The reason I hadn’t seen the gauge earlier is that, obviously, it’s hidden behind that mass of small trees and bushes and kudzu growing on the bank there. Because of this mass of vegetation, there’s no way I can get close enough to read the gauge. I tried going around the vegetation, but the bank is too steep right there.

And I’m not about to step out onto a steep bank. No, sirree. This puppy knows better. Let’s just say that I learned my lesson a long time ago. I done done that. Yep, I hereby admit to having once years ago fallen down a steep, 40-foot bank – right into the Chattahoochee – at night. And those of you who witnessed the referenced event had better keep y’all’s damn mouths shut about any further details! ‘Cause, you know, I know things I could tell on you – if I wanted to. Let’s just say that as I was rollin’ and tumblin’, side to side, front to back, head to toe, shoulder to shoulder, elbow to elbow, knee to wrist, in the moonlight, tryin’ as best I could to grab any little limb that was so kind as to place itself in my path, hopin’ against hope that no copperheadedwaterrattler was stealthily lying in wait for me, I could hear little voices calling from the edge of the bluff above me, “Mama? Mama?”

Truth be told, I stopped on the very EDGE of the water. Half of me got wet and the other half did not. All of me was skinned up, though – for SEVERAL days. I told my students I’d had a bike wreck. And don’t even ask how far I had to walk along the edge of the water – by myself -- to get to a place where I could crawl back up the bank.

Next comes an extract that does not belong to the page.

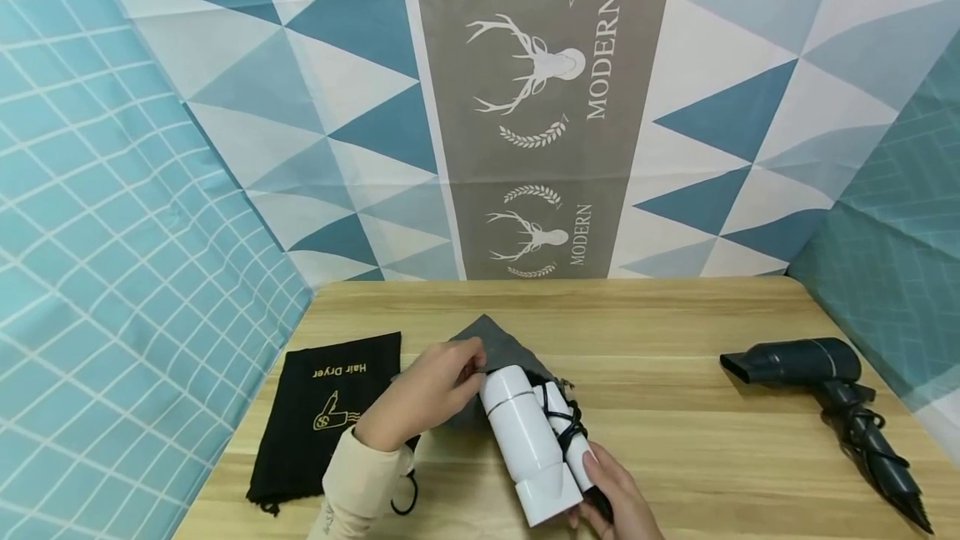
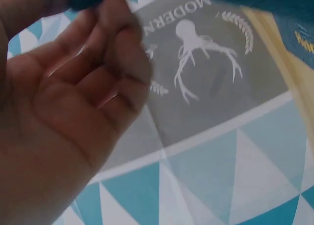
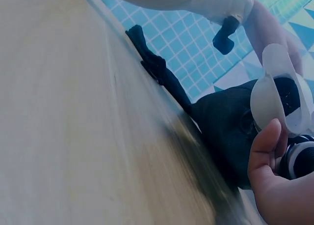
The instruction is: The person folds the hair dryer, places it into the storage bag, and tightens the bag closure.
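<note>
A white hair dryer [image 1: 525, 436] with its handle folded alongside and a black cord [image 1: 573, 426] wound round it lies partly inside a dark grey pouch [image 1: 502, 348]. My left hand [image 1: 431, 390] pinches the pouch's edge near the dryer's far end. In the left wrist view, that hand's fingertips [image 2: 115, 11] meet a strip of the dark cloth [image 2: 196, 1]. Low in the head view, my right hand [image 1: 618, 500] grips the near end of the folded handle. The right wrist view shows the dryer's white body [image 3: 265, 102] beside that thumb; the other fingers are mostly hidden.
Left on the wooden table [image 1: 675, 440] lies a black drawstring pouch [image 1: 300, 432] printed "Hair Dryer". A dark hair dryer [image 1: 806, 361] with its cord wrapped round the handle rests at the right. Patterned cloth [image 1: 540, 107] hangs behind the table and along both sides.
</note>
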`<action>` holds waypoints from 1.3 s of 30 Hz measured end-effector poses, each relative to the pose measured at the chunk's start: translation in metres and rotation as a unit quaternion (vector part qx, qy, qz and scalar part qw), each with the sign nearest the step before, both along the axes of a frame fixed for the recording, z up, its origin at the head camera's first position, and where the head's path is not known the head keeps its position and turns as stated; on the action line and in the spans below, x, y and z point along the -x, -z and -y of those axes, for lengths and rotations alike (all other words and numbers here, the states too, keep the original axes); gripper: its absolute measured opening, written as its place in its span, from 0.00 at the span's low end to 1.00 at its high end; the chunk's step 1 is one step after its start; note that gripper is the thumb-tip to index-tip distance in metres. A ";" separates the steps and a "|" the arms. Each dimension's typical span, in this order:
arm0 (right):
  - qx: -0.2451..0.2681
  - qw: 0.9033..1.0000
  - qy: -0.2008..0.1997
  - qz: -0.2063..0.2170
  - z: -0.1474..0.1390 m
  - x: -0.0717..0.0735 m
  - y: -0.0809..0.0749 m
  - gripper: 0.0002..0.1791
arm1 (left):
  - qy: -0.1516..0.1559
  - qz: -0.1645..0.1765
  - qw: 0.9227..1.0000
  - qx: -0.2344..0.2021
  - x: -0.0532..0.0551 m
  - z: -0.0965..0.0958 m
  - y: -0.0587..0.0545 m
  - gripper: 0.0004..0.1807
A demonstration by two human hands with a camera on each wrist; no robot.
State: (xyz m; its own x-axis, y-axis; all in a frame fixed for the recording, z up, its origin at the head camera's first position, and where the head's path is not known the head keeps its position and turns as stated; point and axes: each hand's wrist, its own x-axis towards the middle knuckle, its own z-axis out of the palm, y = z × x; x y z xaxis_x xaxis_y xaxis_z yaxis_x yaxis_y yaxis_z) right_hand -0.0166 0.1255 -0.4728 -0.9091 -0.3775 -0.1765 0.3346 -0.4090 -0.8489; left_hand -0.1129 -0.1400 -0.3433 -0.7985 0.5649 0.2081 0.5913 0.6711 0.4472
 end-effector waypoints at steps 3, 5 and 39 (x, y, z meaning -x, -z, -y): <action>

Okay, enough about that. Back to the water level gauge. The next time I see the grounds crew in that area, I’m going to ask the supervisor if they might see fit to remove all that undergrowth, thereby making the gauge visible from the Riverwalk – and clearing the way for some fool to take a tumble down the riverbank.

2 comments:

  1. I remember another fall into a watery abyss: off the log across the branch at home.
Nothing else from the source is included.